Pourquoi Sass et Compass

Damian Le Nouaille est développeur Freelance (Frontend et Ruby). Actuellement, il travaille sur Mayathebuzz et essaie d’utiliser les meilleures pratiques frontend pour rendre son métier plus agréable. Il propose également une formation Sass et Compass pour Human Coders Formations. Vous pouvez le suivre sur Twitter (@damln) et en savoir plus sur son site http://www.damln.com.

Après avoir compris qu’un préprocesseur fait parti des outils indispensables d’un développeur frontend, voyons pourquoi Sass et Compass sont des choix judicieux.

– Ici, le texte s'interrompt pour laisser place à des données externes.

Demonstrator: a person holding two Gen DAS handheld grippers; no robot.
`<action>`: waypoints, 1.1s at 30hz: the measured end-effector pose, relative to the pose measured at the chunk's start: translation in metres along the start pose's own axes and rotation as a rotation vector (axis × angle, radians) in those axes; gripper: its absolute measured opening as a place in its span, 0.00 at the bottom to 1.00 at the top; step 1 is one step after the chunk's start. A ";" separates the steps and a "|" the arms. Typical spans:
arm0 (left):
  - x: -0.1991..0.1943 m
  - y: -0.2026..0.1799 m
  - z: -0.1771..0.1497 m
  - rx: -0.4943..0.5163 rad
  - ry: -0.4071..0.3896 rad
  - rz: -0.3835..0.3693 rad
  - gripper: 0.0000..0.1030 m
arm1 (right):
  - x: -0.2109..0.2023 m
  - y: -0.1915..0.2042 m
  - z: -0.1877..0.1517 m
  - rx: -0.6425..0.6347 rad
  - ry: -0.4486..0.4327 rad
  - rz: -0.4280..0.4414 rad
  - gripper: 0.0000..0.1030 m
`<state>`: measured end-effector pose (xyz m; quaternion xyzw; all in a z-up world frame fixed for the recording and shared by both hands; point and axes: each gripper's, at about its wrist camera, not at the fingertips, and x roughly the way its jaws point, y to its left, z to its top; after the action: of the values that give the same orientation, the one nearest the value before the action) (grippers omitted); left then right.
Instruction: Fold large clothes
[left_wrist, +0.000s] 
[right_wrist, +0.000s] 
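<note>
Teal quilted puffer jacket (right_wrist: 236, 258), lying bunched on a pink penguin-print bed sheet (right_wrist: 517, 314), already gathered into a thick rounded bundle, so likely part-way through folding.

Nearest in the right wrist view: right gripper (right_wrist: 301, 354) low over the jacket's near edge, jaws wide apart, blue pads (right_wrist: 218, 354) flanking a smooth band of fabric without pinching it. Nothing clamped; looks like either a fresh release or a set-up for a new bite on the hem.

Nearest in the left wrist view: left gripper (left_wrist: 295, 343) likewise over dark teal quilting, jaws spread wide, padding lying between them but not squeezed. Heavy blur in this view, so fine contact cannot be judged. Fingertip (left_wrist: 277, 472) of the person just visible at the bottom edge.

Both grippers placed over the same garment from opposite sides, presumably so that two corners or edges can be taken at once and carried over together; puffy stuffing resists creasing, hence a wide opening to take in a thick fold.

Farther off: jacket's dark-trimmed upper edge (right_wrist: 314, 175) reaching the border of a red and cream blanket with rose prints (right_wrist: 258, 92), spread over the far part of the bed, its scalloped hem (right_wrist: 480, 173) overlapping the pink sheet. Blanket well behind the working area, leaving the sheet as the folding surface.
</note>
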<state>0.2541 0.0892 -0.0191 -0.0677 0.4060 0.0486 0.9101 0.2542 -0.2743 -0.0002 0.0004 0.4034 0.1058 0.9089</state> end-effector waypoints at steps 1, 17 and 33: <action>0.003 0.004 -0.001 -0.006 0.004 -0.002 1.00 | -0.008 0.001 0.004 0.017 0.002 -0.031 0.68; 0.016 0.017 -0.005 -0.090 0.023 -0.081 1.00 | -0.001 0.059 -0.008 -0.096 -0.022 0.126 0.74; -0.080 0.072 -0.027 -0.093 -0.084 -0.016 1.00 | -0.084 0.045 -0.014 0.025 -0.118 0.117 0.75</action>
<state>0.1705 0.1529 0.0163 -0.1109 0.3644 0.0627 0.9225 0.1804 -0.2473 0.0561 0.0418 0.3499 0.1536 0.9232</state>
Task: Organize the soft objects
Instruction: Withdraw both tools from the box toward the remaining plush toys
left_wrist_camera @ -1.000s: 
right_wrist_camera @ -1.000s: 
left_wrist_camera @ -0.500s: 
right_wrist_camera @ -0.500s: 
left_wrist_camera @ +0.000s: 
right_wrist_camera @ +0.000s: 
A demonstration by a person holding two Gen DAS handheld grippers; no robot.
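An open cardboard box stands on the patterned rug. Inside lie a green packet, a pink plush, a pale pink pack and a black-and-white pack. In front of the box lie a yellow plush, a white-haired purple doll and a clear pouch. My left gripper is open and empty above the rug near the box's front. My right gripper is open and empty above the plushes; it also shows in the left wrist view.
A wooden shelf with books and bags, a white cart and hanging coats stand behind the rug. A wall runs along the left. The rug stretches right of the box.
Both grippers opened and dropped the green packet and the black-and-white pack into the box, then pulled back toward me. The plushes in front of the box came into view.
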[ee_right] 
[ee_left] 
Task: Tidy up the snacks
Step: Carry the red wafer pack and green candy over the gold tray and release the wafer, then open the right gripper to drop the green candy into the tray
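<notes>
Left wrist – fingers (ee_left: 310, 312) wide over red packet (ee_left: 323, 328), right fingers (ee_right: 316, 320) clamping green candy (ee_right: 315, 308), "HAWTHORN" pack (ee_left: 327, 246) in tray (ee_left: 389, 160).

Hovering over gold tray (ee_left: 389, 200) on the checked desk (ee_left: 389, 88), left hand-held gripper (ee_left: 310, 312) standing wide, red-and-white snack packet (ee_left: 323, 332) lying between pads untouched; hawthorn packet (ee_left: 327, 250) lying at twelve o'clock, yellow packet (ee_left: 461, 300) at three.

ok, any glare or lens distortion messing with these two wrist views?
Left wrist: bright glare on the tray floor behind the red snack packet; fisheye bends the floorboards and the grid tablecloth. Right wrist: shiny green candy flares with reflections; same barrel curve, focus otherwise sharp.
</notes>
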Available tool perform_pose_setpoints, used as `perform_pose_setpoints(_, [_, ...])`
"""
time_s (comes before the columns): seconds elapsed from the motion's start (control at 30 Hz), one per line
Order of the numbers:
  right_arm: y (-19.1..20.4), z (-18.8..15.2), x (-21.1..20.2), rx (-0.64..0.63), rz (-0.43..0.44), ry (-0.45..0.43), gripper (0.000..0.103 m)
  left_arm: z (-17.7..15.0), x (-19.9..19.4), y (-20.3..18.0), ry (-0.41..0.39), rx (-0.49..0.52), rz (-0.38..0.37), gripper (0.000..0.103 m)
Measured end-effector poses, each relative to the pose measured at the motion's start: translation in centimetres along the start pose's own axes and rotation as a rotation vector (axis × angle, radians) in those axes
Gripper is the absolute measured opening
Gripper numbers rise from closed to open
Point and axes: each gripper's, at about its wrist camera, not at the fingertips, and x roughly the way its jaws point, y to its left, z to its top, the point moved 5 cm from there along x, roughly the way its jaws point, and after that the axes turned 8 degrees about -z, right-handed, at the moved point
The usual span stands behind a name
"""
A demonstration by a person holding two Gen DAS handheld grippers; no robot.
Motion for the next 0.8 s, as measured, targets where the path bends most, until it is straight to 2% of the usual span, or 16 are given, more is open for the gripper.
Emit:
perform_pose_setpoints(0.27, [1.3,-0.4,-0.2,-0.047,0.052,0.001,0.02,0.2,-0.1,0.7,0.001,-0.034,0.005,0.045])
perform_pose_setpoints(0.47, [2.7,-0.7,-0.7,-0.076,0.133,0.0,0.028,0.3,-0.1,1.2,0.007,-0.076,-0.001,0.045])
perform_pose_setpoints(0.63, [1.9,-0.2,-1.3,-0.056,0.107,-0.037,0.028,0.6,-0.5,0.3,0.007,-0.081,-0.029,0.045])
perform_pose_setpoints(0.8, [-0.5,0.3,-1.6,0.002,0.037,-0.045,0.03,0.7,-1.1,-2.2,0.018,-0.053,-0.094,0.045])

Séparation des responsabilités

On me demande souvent quelle est la différence entre Sass et Compass. La réponse est simple, je voudrais commencer par ça :

  • Sass est un langage. C’est dans Sass que la syntaxe est interprétée, puis compilée. Sass fournit les variables, les mixins, les fonctions et toute l’API basique permettant de coder. Sass est le préprocesseur, au même titre que Less.
  • Compass est un framework, pour Sass. Par défaut, Sass ne fournit aucune aide cross-browser comme les vendor-prefix, ou les aides à la compatibilité sur les float. C’est Compass qui s’en charge. Sass et Compass sont deux projets distincts qui évoluent à leur rythme. Compass est juste un ensemble de mixins réutilisables dans vos projets. Pour éviter d’écrire votre mixin border-radius dans chaque projet, @import "compass"; dans vos fichiers .scss et paf ! Vous y avez accès.

Avoir un projet dédié au langage et un autre dédié au framework est signe de stabilité et de flexibilité. Ça en dit long sur l’état d’esprit des créateurs de Sass. Si les mixins Compass ne vous suffisent pas, écrivez les vôtres.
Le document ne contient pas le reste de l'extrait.